Data Structures#
Each structure within Multiplied aims to provide fine grain control of the algorithm’s design. From automatic generation, to controlling how bits move between stages and the ability to chose where arithmetic units are placed.
This page will cover the major data structures in Multiplied. For a brief introduction to Multiplied check out the quickstart guide.
Matrix#
Combinational multiplication generates partial products
which are reduced to a single product. The Matrix object contains the partial
product matrix(PPM) while also tracking which bits are important via it’s formatting
style.
let’s create 4-bit Matrix Object:
import multiplied as mp
matrix = mp.Matrix(4) # 4-bit partial product matrix
And here’s what it looks like:
print(matrix)
____0000
___0000_
__0000__
_0000___
Note
The width of the matrix is 2x the operand bit width. This is because the maximum output of a product of two x-bit numbers results in a 2x-bit value.
15 * 15 = 225 -> 0b1111 * 0b1111 = 0b11100001
The Matrix structure gives Multiplied objects fine grain access to
bits and partial products while keeping data human readable.
Wallace Tree#
instead of generating a zeroed matrix, we can generate a matrix with a two operands:
matrix = mp.Matrix(4, a=15, b=3)
print(matrix)
____1111
___1111_
__0000__
_0000___
By default the matrix generates a Wallace tree.
Dadda Tree#
With an extra step it can be adjusted to resemble the start of a Dadda tree.

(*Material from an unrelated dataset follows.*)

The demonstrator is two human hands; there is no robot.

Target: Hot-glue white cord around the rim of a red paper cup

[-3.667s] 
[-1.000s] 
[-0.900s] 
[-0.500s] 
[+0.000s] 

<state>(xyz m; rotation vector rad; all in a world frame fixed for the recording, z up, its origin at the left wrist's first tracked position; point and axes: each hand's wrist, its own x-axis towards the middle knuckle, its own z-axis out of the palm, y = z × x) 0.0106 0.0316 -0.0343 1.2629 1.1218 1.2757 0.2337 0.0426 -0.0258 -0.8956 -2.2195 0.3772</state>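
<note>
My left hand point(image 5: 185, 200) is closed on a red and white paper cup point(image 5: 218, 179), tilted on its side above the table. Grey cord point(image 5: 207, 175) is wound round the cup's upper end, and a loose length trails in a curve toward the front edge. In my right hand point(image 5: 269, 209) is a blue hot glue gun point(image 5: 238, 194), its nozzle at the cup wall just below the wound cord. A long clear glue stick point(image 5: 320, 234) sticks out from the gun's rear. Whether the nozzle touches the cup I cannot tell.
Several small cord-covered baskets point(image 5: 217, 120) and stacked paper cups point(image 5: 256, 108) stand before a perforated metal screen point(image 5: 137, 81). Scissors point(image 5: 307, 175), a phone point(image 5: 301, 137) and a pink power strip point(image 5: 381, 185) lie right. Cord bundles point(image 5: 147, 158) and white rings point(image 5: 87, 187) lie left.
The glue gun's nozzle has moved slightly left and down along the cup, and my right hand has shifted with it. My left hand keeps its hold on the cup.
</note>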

matrix = mp.Matrix(4, a=15, b=3)
# maps bits to the top of the matrix
_ = mp.hoist(matrix) # discard returned map
print(matrix)
_0011111
__00111_
___000__
____0___
Important
A method of generating a Dadda tree Matrix object is planned:
matrix = mp.Matrix(4, a=15, b=3, dadda=True)
Template#
Templates defines the types of arithmetic units used and where they are placed within each algorithm stage.

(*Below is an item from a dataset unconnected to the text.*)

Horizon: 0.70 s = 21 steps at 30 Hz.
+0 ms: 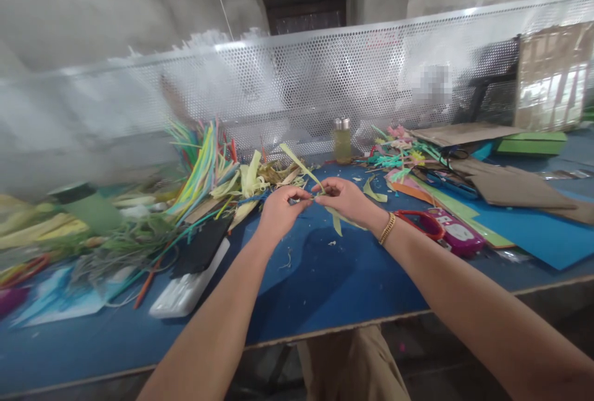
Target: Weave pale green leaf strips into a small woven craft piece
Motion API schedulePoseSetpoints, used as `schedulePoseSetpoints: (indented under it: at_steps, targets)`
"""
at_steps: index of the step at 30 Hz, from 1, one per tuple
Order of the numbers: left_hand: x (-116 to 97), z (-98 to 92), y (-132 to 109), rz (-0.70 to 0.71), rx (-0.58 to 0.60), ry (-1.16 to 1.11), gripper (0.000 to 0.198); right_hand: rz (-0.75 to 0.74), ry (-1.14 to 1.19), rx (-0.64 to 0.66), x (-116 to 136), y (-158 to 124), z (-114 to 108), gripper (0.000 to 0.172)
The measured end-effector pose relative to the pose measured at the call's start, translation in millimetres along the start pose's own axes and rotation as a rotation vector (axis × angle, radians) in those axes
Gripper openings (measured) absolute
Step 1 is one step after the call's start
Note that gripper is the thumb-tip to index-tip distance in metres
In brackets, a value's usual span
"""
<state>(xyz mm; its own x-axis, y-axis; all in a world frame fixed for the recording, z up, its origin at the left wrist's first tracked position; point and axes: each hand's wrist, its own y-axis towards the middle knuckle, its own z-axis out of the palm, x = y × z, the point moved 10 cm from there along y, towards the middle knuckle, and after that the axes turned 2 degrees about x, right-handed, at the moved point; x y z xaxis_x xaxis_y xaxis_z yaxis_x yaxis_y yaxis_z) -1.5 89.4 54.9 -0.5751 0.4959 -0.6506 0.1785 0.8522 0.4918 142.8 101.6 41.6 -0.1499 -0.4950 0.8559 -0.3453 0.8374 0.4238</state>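
My left hand [280, 209] and my right hand [346, 198] meet over the blue table [325, 283], both pinched closed on a yellow-green leaf strip [301, 167]. One end of the strip rises up and to the left. Another piece hangs down below my right hand. A gold bangle [387, 228] is on my right wrist.
A heap of colourful strips and straws [204, 172] lies to the left, with a black and white case [195, 271] beside it. A small bottle [343, 140] stands by the perforated metal screen [325, 73]. Red-handled scissors [420, 223], a pink pouch [457, 234], and cardboard sheets [510, 184] lie right.
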Motion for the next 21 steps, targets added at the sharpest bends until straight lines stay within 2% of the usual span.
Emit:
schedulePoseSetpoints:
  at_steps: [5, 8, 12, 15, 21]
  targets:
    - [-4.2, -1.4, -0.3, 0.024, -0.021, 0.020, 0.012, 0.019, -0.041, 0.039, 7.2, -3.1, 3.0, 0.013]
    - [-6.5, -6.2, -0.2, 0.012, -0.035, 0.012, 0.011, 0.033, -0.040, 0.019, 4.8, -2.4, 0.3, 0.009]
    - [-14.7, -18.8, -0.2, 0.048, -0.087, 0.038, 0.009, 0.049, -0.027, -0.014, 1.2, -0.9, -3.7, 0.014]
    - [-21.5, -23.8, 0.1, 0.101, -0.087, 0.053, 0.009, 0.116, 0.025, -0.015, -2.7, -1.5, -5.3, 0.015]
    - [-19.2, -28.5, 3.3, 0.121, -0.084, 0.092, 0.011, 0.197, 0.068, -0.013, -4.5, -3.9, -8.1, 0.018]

The goal of a template is to “reduce” the number of partial products.
Multiplied allows two overarching methods to create templates:
Pattern Based Templates#
Patterns are arrays which define an arithmetic unit to be places across entire rows of the Matrix:
# template based on two arithmetic units
pattern = mp.Pattern(["a", "a", "a", "b", "b", "c", "c", "d"])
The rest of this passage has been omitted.